The story behind SF OLYMPICS probably says more about me than the filming process. For years now, I’ve been an indie filmmaker in NYC, making short films and playing the festival circuit as well as working for some festivals. I’ve seen a lot of films, many of which are very cerebral, artsy, political, and pretentious. It eventually occurred to me that one voice was missing: films for children and young people. This is a highly lucrative market, yet indie filmmakers, mostly twenty-something hipsters and aspiring artists, forget about them. We get so caught up in trying to make arthouse films for intellectual audiences that we forget there are other avenues. I have never considered myself a children’s entertainer, but I will confess to being a Disney fan, and aspire to make films that make audiences of all ages happy as they once made me happy. Heck, MARY POPPINS is a film that still fills me with joy today!
Furthermore, I wanted to do a throwback to a specific type of genre: Nickelodeon of the 1990’s. If you’re not my generation, you may not understand, but this is considered the network’s Golden Age by many of us. Nickelodeon didn’t just produce content for children: Nickelodeon of this era had a distinct style. REN AND STIMPY, PETE AND PETE, SALUTE YOUR SHORTS, and KENAN AND KEL: all these shows were strange, grotesque, and perverse, often focusing on outlandish, gross-out subjects. This grotesque humor spoke to kids going through that awkward phase. As opposed to shows that were educational or tried to teach kids a lesson, these shows were dark and vulgar. Similarly, I was also inspired by THE THREE STOOGES and THE PINK PANTHER films. And so was born a concept about four girls holding a gross contest in gym class one day.
The first draft of the script was written and I intended to just shoot it as a simple YouTube skit off my phone. I didn’t think it required anything more than that. To my surprise, everyone loved the script and encouraged me to go all out: get a real gym location and film with a full crew, and so I did. I wrote to as many gyms as I could find in NYC, asking to shoot on a Sunday. Most of them pretty much laughed at the request, but I must truly thank Jordan Canino and his gym The Movement Fitness for coming in at the eleventh hour. We had an incredible location that truly looked like a high school gym.

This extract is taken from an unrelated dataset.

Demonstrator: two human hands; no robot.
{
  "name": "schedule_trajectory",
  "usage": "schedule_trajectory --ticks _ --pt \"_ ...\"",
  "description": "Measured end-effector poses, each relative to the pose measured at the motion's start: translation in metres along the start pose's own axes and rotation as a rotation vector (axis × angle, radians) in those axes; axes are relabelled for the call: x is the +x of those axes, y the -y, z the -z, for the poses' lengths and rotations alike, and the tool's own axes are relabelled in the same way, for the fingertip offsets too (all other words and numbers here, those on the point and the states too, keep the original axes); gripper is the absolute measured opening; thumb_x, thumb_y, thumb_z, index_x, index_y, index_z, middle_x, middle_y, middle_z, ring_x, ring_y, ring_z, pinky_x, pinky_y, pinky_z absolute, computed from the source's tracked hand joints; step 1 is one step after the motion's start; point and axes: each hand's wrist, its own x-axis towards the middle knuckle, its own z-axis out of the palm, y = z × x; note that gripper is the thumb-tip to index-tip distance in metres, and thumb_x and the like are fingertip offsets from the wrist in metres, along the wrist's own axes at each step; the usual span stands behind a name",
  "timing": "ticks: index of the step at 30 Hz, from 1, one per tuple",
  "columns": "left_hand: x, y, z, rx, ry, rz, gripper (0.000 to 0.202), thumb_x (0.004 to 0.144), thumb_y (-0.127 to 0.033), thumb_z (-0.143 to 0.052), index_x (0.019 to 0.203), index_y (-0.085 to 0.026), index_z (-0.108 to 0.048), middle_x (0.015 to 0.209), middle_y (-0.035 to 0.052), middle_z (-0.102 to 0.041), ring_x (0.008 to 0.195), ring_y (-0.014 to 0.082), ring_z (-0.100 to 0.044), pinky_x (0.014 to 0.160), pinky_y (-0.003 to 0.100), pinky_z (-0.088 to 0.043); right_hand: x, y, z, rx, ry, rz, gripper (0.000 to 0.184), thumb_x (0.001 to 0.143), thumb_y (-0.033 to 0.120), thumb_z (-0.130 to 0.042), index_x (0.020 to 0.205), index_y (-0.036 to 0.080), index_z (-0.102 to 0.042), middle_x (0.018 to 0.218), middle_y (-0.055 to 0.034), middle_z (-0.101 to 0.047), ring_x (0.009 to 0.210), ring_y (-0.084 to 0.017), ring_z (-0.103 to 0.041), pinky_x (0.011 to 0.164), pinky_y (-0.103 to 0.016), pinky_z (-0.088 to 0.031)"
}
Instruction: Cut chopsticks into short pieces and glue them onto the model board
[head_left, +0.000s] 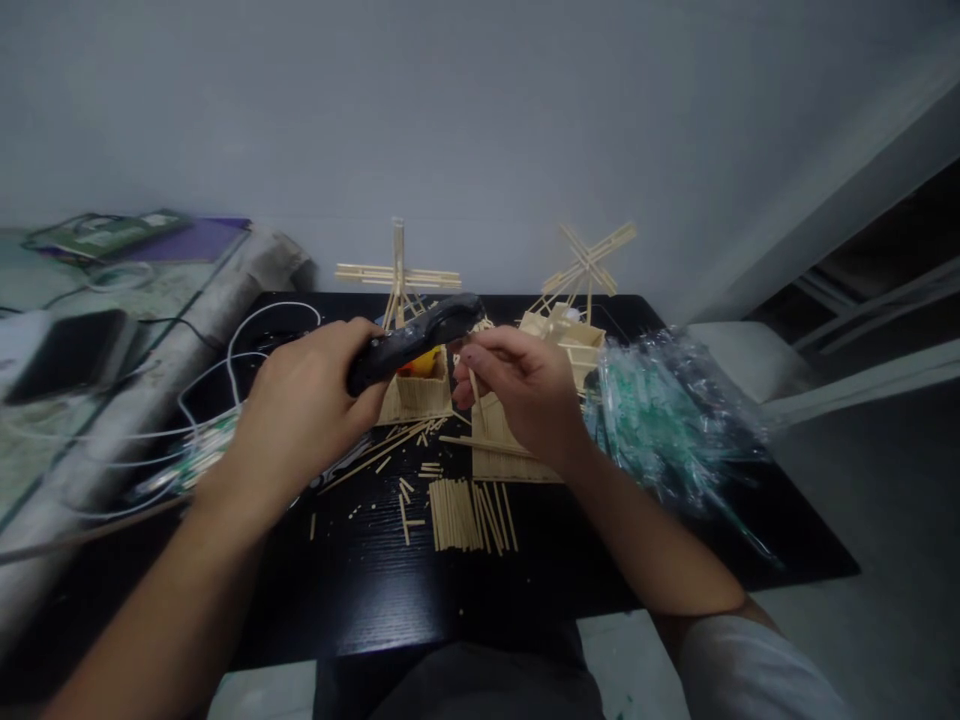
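Observation:
My left hand (pixel 307 395) is closed around a black glue gun (pixel 416 340), raised over the table and angled to the right. Close to the gun's right end, my right hand (pixel 529 385) pinches a thin wooden stick (pixel 477 400) that points downward. Below that hand lies a flat panel of joined sticks (pixel 499 462). A row of cut sticks (pixel 457 515) sits on the black table in front of it, with short loose pieces (pixel 405 510) to the left. The gun's tip is hard to make out.
Two stick models with crossed blades, a left one (pixel 398 272) and a right one (pixel 589 260), stand at the back. Clear plastic packaging (pixel 667 410) covers the table's right side. White cables (pixel 229 350) loop at left, beside a ledge bearing a dark phone-like object (pixel 71 352).

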Motion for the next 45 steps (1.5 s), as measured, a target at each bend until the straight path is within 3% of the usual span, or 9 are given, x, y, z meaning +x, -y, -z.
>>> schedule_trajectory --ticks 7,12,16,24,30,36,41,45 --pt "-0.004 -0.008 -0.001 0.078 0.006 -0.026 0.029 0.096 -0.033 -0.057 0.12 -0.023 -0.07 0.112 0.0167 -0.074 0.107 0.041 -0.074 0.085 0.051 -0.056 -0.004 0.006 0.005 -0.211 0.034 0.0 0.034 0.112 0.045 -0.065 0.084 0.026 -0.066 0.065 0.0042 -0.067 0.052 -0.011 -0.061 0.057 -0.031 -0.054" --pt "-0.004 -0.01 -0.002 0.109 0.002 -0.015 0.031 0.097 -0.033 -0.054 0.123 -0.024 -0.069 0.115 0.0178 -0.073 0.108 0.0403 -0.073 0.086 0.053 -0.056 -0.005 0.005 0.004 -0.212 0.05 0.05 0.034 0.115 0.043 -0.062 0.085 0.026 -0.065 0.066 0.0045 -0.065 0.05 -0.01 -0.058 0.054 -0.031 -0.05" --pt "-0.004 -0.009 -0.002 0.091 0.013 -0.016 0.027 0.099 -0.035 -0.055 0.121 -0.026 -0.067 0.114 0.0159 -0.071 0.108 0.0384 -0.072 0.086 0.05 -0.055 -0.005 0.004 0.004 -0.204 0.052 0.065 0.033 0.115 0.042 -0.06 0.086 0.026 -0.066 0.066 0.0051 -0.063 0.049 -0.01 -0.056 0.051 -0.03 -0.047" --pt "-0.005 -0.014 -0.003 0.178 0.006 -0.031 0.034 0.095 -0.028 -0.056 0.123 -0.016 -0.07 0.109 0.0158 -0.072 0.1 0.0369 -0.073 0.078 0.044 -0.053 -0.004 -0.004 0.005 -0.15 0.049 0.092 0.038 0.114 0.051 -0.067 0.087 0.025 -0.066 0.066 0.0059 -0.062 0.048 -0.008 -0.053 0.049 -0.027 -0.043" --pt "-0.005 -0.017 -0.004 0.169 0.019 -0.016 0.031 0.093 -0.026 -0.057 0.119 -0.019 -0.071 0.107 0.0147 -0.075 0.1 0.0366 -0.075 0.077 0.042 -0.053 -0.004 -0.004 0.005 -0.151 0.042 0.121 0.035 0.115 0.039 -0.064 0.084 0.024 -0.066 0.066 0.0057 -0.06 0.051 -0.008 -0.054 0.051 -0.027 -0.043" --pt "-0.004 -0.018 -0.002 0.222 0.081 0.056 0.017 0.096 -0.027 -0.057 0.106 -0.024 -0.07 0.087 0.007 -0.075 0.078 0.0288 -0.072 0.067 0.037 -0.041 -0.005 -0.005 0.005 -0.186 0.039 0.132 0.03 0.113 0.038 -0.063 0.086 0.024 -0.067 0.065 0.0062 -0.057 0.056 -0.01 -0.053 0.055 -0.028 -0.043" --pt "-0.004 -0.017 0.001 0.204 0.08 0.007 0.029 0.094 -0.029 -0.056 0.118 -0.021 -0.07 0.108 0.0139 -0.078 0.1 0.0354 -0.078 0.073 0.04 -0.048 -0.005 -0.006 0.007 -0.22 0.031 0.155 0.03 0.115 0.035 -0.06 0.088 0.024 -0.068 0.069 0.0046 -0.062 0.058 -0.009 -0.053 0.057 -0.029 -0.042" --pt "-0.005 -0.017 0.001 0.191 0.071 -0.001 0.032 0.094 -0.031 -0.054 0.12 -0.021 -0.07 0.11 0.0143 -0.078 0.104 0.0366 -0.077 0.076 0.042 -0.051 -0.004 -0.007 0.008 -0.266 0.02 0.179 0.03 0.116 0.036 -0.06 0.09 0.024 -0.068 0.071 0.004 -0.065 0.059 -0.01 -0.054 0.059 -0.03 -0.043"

Casting my four leading ladies proved a bit of a challenge. I held a rehearsal a month in advance where I cast Amanda Sarah Baker as the ditzy and long-suffering Jen and Lenna Parisyan as the upbeat host Nikki.
I can’t even begin to express how much Lenna completely altered the direction of the film. While I had written in the script that Nikki was somewhat nerdy, Lenna truly created an original eccentric and slightly perverted character that made me rewrite some of the script for her! The other two roles changed multiple times.
For the role of Martha, the confident jock, actresses were cast and dropped out multiple times before I met the very fun and professional Michelle Agresti. We were all set to go… until the actress playing Tabitha, the slobbish jock, dropped out.
If there was ever a time where I lucked out, it was in finding one of the most talented people I’ve ever met, Samantha Turret, only 48 hours before the shoot! And that is how four wonderful actresses who didn’t know one another all came together for the first time in a room one freezing January morning.
The shoot was crazy and rushed, as you can imagine shooting in a gym hosting live classes would be. There were frequent interruptions and often we only had time for one take. But the atmosphere was very positive and everyone wanted to be there. It was probably one of the most fun times I ever had on a set, even if I was exhausted by the end.
Post production went by quick, and while this has been a very female-driven film, there are two men who stepped in during post who I am greatly indebted to.
Composer Stefan Kristinkov gave us a very Nickelodeon-esque score and did so very quickly. Finally, sound mixer John Jagos stepped in and fixed the many audio gaffes that you would expect a film shot in a loud, echo-y gym to have. Both men saved the film.
Once completed, SF OLYMPICS began its festival run. At the time of this writing, we have been accepted in four festivals. Watching the film with an audience is always fun; we get laughs but also weird out a lot of people. I like that our film is a little strange, a little gross, but is cute and has a big heart. My goal is to turn it into an ongoing series for such a market as Nickelodeon. I’ve written a script for the next episode and performed a live reading of it in May, which received a lot of laughter.
To sum things up, I recently met up again with Lenna and asked me what it was about the original script that made her want to do it. She told me “I love the idea of Nikki. She’s an adorable, over-excited character. There’s a little Nikki Krause inside me.” That sums up the excitement of making this short film. Nikki Krause is indeed an endearing character, and I hope she may be a Mary Poppins figure to an audience out there. There are other films out there that may be far more intellectual than SF OLYMPICS, but this film is all about joy, and I hope it brings you that same joy.